An exact copy of each line below is needed, with no images in it.
++++++++++
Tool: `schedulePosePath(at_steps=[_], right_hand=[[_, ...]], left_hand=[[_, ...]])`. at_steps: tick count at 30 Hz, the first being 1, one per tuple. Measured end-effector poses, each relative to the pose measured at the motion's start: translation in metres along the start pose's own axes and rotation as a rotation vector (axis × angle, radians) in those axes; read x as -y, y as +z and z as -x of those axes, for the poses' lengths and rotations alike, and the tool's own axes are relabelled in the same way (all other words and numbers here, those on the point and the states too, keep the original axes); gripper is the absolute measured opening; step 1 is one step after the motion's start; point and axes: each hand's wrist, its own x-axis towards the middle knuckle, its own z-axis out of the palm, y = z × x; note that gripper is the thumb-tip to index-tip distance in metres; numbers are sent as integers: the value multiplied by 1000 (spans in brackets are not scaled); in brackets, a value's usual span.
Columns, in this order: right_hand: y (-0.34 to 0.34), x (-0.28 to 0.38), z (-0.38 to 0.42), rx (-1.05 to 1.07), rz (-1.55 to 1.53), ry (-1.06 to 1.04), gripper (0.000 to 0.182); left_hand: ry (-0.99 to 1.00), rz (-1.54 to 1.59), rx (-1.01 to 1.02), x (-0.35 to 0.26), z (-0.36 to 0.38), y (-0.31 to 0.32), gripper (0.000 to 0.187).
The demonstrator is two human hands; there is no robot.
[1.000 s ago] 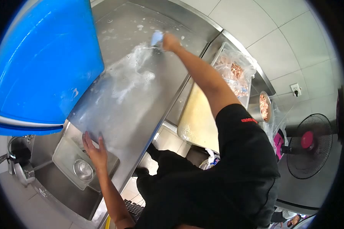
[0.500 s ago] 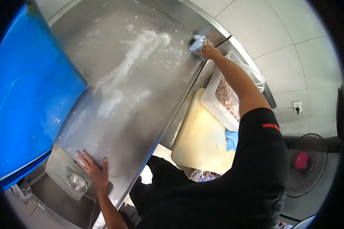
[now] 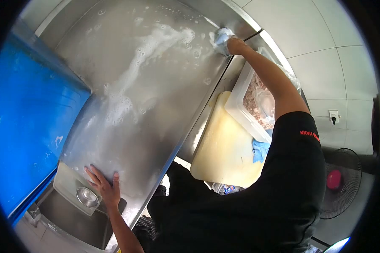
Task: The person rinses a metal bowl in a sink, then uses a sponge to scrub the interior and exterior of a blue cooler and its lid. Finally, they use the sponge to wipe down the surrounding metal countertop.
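A wet steel counter (image 3: 156,122) fills the middle of the head view, with a streak of white suds (image 3: 131,80) across it. At its far right corner, my right hand (image 3: 235,45) is closed on a light blue cloth (image 3: 222,39), pressed against the steel near the raised edge. The cloth hides part of the fingers. My left hand (image 3: 105,185) lies flat on the counter's near left part, fingers spread, holding nothing, close to the sink.
A big blue container (image 3: 33,114) stands at the left. Below it are a sink (image 3: 76,219) and a metal bowl (image 3: 87,196). To the right are a yellowish cutting board (image 3: 223,147), a white bin (image 3: 240,110) of chopped food, a blue rag (image 3: 259,150) and a fan (image 3: 340,181).
The view has shifted a little. My right hand and the cloth remain at the far corner, with the wrist turned slightly. My left hand has stayed in place.
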Motion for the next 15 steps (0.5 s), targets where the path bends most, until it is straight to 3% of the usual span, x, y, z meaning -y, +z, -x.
schedulePosePath(at_steps=[4, 7, 9, 12, 14, 15], right_hand=[[22, 7, -12, -5, 128, -164, 59], [41, 32, -17, 14, 208, -289, 50], [47, 67, -24, -15, 558, -491, 29], [38, 141, 24, 7, 472, -679, 13], [54, 171, 36, 27, 439, -606, 28], [67, 179, 42, 44, 419, -558, 36]], left_hand=[[25, -25, -60, -5, 1, 1, 89], [42, -22, -101, -1, 2, 1, 80], [27, 70, -87, 6, -1, 4, 71], [-102, 233, -50, 12, 4, 3, 61], [-114, 204, -302, -8, 20, 17, 58], [-27, 222, -334, -25, 27, 22, 58]])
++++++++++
• Result of this exercise
Tool: `schedulePosePath(at_steps=[_], right_hand=[[_, ...]], left_hand=[[_, ...]])`. at_steps: tick count at 30 Hz, the first being 1, one per tuple. Measured end-effector poses, each relative to the pose measured at the motion's start: translation in metres along the start pose's own axes and rotation as a rotation vector (axis × angle, radians) in those axes; read x as -y, y as +z and z as -x of those axes, for the poses' lengths and rotations alike, and the tool's own axes are relabelled in the same way (all other words and numbers here, those on the point and the states too, keep the original axes); gripper is the absolute measured opening; step 1 is one step after the motion's start; point and axes: each hand's wrist, its own x-axis towards the middle knuckle, its own z-axis out of the palm, y = z × x; note that gripper is the thumb-tip to index-tip distance in metres; numbers are sent as integers: the value multiplied by 1000 (spans in brackets are not scaled); in brackets, a value's usual span.
Columns, in this order: right_hand: y (-0.34 to 0.34), x (-0.28 to 0.38), z (-0.38 to 0.42), rx (-1.05 to 1.07), rz (-1.55 to 1.53), ry (-1.06 to 1.04), gripper (0.000 to 0.182); left_hand: ry (-0.99 to 1.00), rz (-1.54 to 1.59), rx (-1.01 to 1.02), x (-0.35 to 0.26), z (-0.36 to 0.38), y (-0.31 to 0.32), gripper (0.000 to 0.187).
The demonstrator is two human hands; there is no robot.
[1.000 s ago] 
[0.500 s ago] 
[now] 
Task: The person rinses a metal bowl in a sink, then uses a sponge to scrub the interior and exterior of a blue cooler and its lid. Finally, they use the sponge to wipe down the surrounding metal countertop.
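A wet steel counter (image 3: 156,122) fills the middle of the head view, with a streak of white suds (image 3: 131,80) across it. At its far right corner, my right hand (image 3: 235,45) is closed on a light blue cloth (image 3: 222,39), pressed against the steel near the raised edge. The cloth hides part of the fingers. My left hand (image 3: 105,185) lies flat on the counter's near left part, fingers spread, holding nothing, close to the sink.
A big blue container (image 3: 33,114) stands at the left. Below it are a sink (image 3: 76,219) and a metal bowl (image 3: 87,196). To the right are a yellowish cutting board (image 3: 223,147), a white bin (image 3: 240,110) of chopped food, a blue rag (image 3: 259,150) and a fan (image 3: 340,181).
The view has shifted a little. My right hand and the cloth remain at the far corner, with the wrist turned slightly. My left hand has stayed in place.
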Motion for the next 15 steps (0.5 s), targets where the path bends most, until it is straight to 3% of the usual span, x, y, z meaning -y, +z, -x.
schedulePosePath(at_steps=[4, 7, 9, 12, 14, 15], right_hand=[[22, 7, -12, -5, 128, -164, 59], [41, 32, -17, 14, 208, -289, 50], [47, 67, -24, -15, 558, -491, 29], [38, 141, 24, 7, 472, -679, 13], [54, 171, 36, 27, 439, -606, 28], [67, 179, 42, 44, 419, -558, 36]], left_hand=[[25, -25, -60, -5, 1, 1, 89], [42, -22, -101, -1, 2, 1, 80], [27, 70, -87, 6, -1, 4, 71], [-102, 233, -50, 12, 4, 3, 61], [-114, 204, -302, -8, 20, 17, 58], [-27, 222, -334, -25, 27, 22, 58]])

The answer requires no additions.